*Assignment*.
Only the lines from the beginning of the data below through the line that contains "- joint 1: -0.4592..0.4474" should be repeated, exactly as written.

Data shown Block Start

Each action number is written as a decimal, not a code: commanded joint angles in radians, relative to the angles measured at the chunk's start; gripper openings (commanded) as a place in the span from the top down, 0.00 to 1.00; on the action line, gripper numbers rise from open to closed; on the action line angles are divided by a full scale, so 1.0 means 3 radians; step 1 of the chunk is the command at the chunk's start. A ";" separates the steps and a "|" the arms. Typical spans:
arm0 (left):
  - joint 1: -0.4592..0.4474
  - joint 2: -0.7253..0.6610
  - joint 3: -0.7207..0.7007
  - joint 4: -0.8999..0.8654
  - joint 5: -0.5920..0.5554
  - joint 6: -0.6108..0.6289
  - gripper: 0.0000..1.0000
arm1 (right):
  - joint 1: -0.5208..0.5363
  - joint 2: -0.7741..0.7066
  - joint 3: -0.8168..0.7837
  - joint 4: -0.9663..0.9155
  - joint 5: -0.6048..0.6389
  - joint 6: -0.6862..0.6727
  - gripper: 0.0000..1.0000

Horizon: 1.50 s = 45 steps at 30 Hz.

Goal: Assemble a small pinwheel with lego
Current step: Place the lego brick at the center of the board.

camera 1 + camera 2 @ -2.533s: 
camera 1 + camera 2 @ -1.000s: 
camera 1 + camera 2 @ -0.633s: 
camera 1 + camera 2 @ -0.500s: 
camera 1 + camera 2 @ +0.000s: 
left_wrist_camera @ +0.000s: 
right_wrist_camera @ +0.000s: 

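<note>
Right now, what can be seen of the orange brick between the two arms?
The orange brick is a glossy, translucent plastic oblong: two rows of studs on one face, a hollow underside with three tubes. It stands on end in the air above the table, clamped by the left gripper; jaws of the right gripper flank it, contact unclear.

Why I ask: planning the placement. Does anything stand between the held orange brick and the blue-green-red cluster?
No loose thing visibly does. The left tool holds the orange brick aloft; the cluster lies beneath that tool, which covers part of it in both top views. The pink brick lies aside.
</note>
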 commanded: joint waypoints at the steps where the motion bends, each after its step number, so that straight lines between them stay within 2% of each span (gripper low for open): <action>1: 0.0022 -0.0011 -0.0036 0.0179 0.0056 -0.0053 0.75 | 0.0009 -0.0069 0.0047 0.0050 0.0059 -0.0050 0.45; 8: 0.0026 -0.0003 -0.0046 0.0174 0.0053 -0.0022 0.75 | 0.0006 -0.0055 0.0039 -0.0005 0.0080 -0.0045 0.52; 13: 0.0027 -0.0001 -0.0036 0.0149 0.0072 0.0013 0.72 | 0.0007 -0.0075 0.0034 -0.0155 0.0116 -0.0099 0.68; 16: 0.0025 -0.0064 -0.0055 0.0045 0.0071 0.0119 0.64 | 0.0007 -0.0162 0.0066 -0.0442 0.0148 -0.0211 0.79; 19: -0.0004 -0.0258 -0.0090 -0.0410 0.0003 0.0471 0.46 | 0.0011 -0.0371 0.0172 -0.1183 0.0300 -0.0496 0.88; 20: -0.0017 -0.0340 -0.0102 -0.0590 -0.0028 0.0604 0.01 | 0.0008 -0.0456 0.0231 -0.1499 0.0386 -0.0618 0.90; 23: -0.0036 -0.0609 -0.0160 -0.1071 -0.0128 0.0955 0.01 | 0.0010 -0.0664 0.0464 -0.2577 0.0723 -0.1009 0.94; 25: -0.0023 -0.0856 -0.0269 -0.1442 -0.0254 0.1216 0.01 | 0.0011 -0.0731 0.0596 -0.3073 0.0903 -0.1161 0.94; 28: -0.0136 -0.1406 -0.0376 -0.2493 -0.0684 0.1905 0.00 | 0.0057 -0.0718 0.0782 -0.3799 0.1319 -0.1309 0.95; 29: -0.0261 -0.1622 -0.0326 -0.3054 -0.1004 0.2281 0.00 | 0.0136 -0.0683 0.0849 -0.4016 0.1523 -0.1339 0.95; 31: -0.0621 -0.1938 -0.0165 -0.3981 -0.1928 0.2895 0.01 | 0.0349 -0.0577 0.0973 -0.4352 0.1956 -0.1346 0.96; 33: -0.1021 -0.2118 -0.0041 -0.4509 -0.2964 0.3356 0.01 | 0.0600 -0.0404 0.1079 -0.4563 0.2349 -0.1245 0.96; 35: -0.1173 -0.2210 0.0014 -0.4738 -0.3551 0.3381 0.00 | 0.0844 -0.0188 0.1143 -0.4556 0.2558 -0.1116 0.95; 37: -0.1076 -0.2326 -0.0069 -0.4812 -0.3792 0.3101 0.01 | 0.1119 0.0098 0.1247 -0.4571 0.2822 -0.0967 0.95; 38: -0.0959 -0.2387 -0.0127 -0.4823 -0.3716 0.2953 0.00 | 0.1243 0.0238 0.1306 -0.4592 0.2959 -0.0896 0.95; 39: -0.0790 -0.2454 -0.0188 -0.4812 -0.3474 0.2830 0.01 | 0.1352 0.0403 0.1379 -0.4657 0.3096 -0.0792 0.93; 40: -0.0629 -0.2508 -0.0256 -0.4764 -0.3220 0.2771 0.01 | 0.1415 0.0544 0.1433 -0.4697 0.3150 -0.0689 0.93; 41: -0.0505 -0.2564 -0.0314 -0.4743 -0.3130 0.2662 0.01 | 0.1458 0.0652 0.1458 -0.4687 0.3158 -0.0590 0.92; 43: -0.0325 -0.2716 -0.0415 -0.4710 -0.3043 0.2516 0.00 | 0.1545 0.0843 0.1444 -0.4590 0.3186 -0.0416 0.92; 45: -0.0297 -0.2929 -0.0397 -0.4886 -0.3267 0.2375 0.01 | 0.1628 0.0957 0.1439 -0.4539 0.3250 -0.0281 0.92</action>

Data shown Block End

*Solution for this exercise*.
Each action number is written as a decimal, not a code: commanded joint angles in radians, relative to the angles measured at the chunk's start; gripper openings (commanded) as a place in the span from the top down, 0.00 to 1.00; on the action line, gripper numbers rise from open to closed; on the action line angles are divided by a full scale, so 1.0 means 3 radians; step 1 of the chunk is the command at the chunk's start. A ";" separates the steps and a "|" the arms. Typical spans:
arm0 (left):
  - joint 1: -0.4592..0.4474

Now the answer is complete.